Digoksin ve fenitoin:

ALEVE’in digoksin ve fenitoin ile eş zamanlı kullanımı bu tıbbi ürünlerin serum düzeylerini artırabilir. Digoksin ve fenitoin serum düzeyi kontrolleri, kural olarak, normal kullanım koşullarında (azami 4 güne kadar) gerekli değildir.

Lityum:

NSAİİ’lar plazma lityum düzeylerinde bir artış, renal lityum klirensinde ise düşüş oluşturmuştur. Ortalama minimum lityum konsantrasyonu %15 artmış, renal klirens ise yaklaşık %20 oranında azalmıştır. Bu etkiler renal prostaglandin sentezinin NSAİİ’lar tarafından inhibisyonuyla ilişkili bulunmuştur. Dolayısıyla, NSAİİ’lar ve lityum birlikte uygulandığında hastalar lityum toksisitesine ilişkin belirtiler açısından yakından gözlenmelidir.
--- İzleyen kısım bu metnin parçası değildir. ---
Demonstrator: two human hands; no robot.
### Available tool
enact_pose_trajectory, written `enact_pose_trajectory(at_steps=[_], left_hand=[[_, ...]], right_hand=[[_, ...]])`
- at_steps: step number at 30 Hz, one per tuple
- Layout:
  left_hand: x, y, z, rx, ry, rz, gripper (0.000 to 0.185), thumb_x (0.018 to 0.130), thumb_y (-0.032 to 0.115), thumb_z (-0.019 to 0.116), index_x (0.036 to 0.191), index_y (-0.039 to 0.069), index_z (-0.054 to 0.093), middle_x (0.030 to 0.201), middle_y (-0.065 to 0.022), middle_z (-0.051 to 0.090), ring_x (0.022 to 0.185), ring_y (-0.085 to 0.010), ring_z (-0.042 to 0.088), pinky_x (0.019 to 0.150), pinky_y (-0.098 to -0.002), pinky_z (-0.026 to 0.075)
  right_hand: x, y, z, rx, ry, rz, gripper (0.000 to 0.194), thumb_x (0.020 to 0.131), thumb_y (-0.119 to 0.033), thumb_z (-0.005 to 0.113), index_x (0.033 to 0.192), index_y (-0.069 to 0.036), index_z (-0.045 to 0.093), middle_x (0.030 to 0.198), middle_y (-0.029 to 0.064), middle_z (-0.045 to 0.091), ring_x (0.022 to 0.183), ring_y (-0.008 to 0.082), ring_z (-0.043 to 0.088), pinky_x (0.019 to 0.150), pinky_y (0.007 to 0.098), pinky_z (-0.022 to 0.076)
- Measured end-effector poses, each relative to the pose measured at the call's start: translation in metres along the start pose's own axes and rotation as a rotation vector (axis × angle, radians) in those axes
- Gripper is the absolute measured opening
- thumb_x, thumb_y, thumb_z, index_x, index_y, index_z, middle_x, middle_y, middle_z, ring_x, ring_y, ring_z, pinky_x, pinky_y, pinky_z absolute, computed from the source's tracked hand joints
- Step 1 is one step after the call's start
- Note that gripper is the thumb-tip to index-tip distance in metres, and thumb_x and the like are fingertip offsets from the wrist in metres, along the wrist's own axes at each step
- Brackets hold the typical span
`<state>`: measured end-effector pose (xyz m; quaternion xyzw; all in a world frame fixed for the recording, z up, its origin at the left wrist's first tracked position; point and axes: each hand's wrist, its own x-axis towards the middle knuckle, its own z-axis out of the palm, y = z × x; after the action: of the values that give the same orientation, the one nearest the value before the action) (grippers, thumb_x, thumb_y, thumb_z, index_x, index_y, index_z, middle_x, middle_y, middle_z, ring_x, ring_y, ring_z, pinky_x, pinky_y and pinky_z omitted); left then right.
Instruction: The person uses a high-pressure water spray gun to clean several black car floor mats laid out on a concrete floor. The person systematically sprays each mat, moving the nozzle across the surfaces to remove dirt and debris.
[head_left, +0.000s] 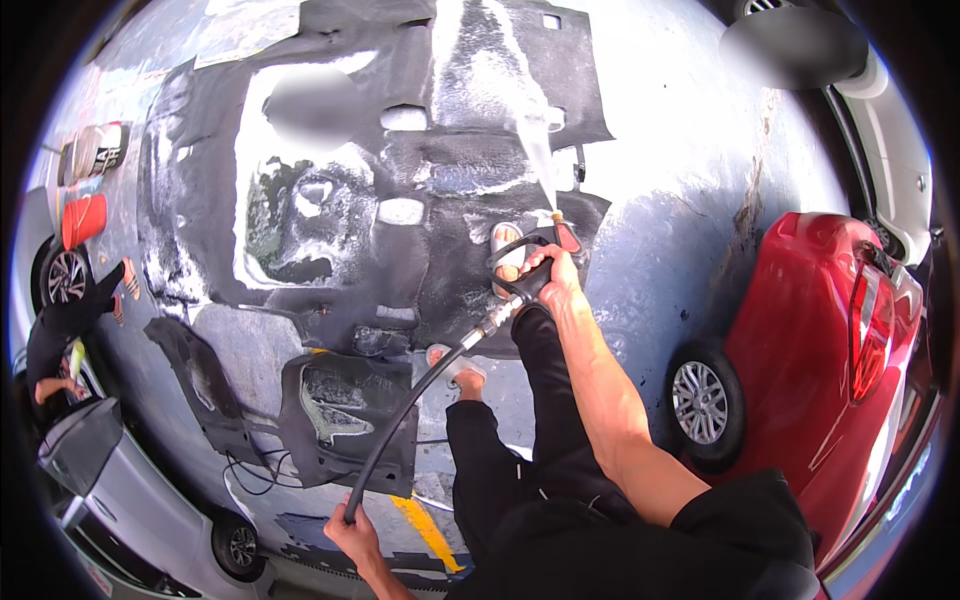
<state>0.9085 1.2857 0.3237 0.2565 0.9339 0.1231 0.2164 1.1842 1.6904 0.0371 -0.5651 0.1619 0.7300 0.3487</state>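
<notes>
My right hand (553, 274) is closed around the grip of a black and red pressure-washer spray gun (538, 279). White spray leaves its brass nozzle tip and strikes a dark car floor carpet (465, 157) spread on the ground, wet and streaked with white. A black hose (397, 420) runs from the metal coupling at the gun down to my left hand (354, 525), which grips it at the lower middle. One of my sandalled feet stands on the carpet, the other at its lower edge.
Smaller dark carpet pieces (352, 420) and a thin black cable lie before me. A red car (810, 360) stands at the right, a silver car (150, 502) at the lower left. A person in black (64, 322) bends there, near a red bucket (84, 221) and a larger bucket (101, 152).
</notes>
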Motion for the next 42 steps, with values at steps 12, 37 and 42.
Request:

Diüretikler (Furosemid), ADE (Anjiotensin Dönüştürücü Enzim) inhibitörleri ve anjiyotensin II reseptör antagonistleri:

NSAİİ’lerin ADE-inhibitörlerinin antihipertansif etkilerini azaltabileceğini düşündüren raporlar mevcuttur. Bu etkileşim, NSAİİ’lerle eş zamanlı ADE inhibitörü alan hastalarda göz önünde bulundurulmalıdır.

Klinik çalışmalar ve pazarlama sonrası gözlemlerde, ALEVE’nin bazı hastalarda furosemid ve tiazidlerin natriüretik etkilerini azaltabildiği gözlenmiştir. Bu etkiler, renal prostaglandin sentezinin inhibisyonuna bağlanmaktadır. NSAİİ'lerin ve potasyum tutucu diüretiklerin eşzamanlı uygulanmasıyla hiperkalemi riski artabilir. Diüretikler eşzamanlı olarak verilirse nefrotoksisite riski artabilir. NSAİİ’lerle eş zamanlı tedavilerde; hasta, renal bozukluk belirtileri için ve diüretik etkililikten emin olmak için yakından gözlenmelidir.

Anti-hipertansifler:

Beta-blokerlerin, diüretiklerin, ace inhibitörlerinin ve anjiyotensin II reseptör antagonistlerinin anti-hipertansif etkisinde azalma. Naproksenin ADE inhibitörleri ve anjiyotensin II reseptör antagonistleri ile eş zamanlı kullanımı da böbrek yetmezliği riskini artırabilir.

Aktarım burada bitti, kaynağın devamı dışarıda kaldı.